- **PROBLEM TO WORK ON**:
Where the data below begins, start duplicating lines exactly, and finish with the line containing "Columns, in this"; add nothing else. Leave the pictures out.

- **RECORDS SHOWN**:
^^^^^^^^^^^^^^^^

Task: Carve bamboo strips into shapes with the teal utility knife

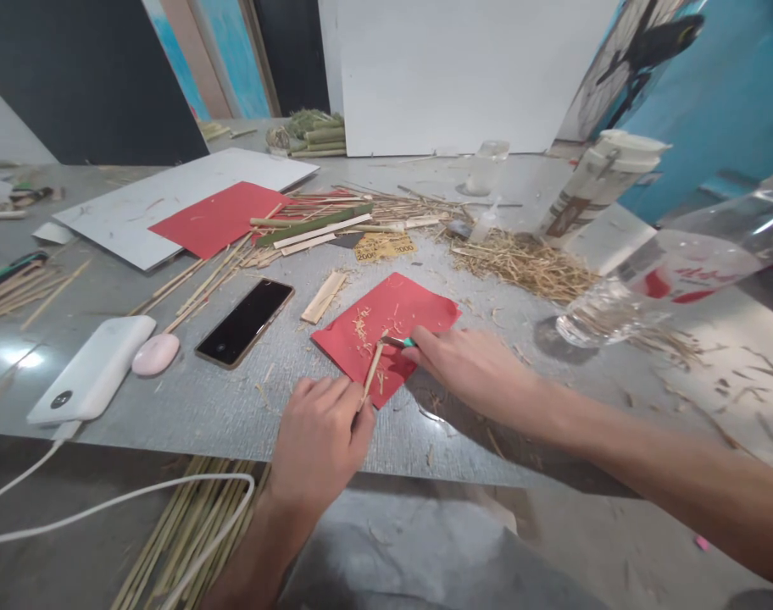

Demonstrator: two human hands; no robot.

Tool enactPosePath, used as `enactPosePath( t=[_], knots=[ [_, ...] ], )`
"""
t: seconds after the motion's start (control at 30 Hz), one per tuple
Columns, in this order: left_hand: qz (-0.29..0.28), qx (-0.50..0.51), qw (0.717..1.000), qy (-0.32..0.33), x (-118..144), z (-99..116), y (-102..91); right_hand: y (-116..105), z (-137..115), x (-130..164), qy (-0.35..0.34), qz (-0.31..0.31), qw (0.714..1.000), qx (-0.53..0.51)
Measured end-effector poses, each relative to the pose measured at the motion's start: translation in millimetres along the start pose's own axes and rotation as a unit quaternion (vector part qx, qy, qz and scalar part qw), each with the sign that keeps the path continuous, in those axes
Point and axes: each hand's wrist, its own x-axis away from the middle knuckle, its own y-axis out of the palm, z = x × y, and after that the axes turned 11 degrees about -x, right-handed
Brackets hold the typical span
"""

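Fingers closed, my left hand (323, 436) grips a thin pale wooden stick (374, 369) near the front edge of the table. My right hand (453, 356) is closed around a utility knife (409, 342) with a green part at its grip. The knife's blade (392, 341) meets the upper end of the stick. Beneath both lies a red sheet of paper (425, 302), with curled shavings (361, 330) scattered over it. Most of the knife's handle is hidden inside my right hand.
A phone (247, 322), a white power bank (91, 368) and a pink rounded case (156, 353) lie left. Behind are bamboo strips (323, 224) and a short wooden slat (325, 296). A straw pile (526, 264), plastic bottle (666, 263) and white tumbler (599, 182) are right.
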Motion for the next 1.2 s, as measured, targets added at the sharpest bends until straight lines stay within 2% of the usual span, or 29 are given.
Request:
enactPosePath(
  t=[0.17,0.27,0.47,0.6,0.7,0.77,0.83,0.93,1.07,1.2],
  knots=[
    [0.001,0.016,1.000,0.011,0,-2,-0.6,4,3,-2,-0.004,0.009,1.000,0.006],
    [0.004,0.001,1.000,-0.004,0,-1,1.4,7,3,-1,-0.001,0.005,1.000,0.002],
    [-0.016,-0.013,1.000,-0.003,-2,0,2.9,10,-1,-3,-0.017,0.011,0.999,-0.036],
    [-0.017,-0.009,1.000,0.000,-3,0,2.6,-1,-3,-6,-0.016,-0.026,0.991,-0.127],
    [-0.024,-0.007,1.000,-0.004,-3,0,3.0,-13,-2,-7,0.001,-0.092,0.964,-0.248],
    [-0.027,0.001,1.000,-0.012,-3,0,3.3,-18,0,-7,0.012,-0.086,0.953,-0.291],
    [-0.028,0.006,0.999,-0.019,-2,1,3.2,-20,3,-6,0.013,-0.027,0.964,-0.266],
    [-0.027,0.008,0.999,-0.024,-2,1,2.8,-16,5,-1,0.001,0.040,0.988,-0.153],
    [-0.025,0.014,0.999,-0.023,-1,1,2.3,-9,1,3,0.003,0.020,0.999,-0.044],
    [-0.021,0.012,1.000,-0.019,0,0,2.7,-4,-3,3,-0.009,0.015,1.000,-0.015]
  ],
)
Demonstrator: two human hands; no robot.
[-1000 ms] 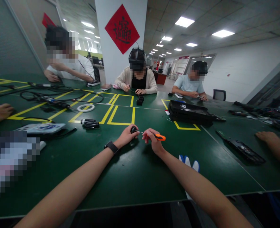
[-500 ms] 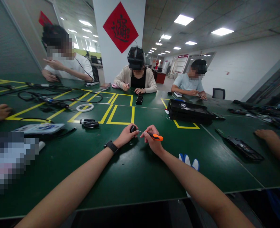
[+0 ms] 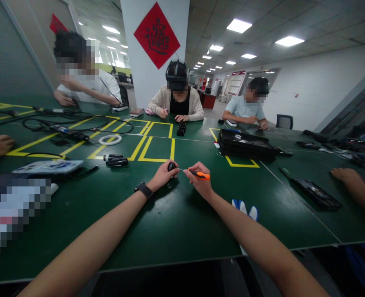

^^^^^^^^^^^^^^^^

- **ANSWER TO THIS PROBLEM**:
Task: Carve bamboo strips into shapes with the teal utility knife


Demonstrator: two human hands; no robot.

Tool enactPosePath, used as `enactPosePath( t=[_], knots=[ [_, ...] ], )`
"""
t: seconds after the motion's start (control at 30 Hz), one per tuple
Columns, in this order: left_hand: qz (-0.29..0.28), qx (-0.50..0.51), qw (0.717..1.000), qy (-0.32..0.33), x (-118..144), z (-99..116), y (-102..91); right_hand: y (-116..105), z (-137..115), x (-130..164), qy (-0.35..0.34), qz (-0.31..0.31), qw (0.714..1.000), qx (-0.53..0.51)

No other output is expected for this exercise.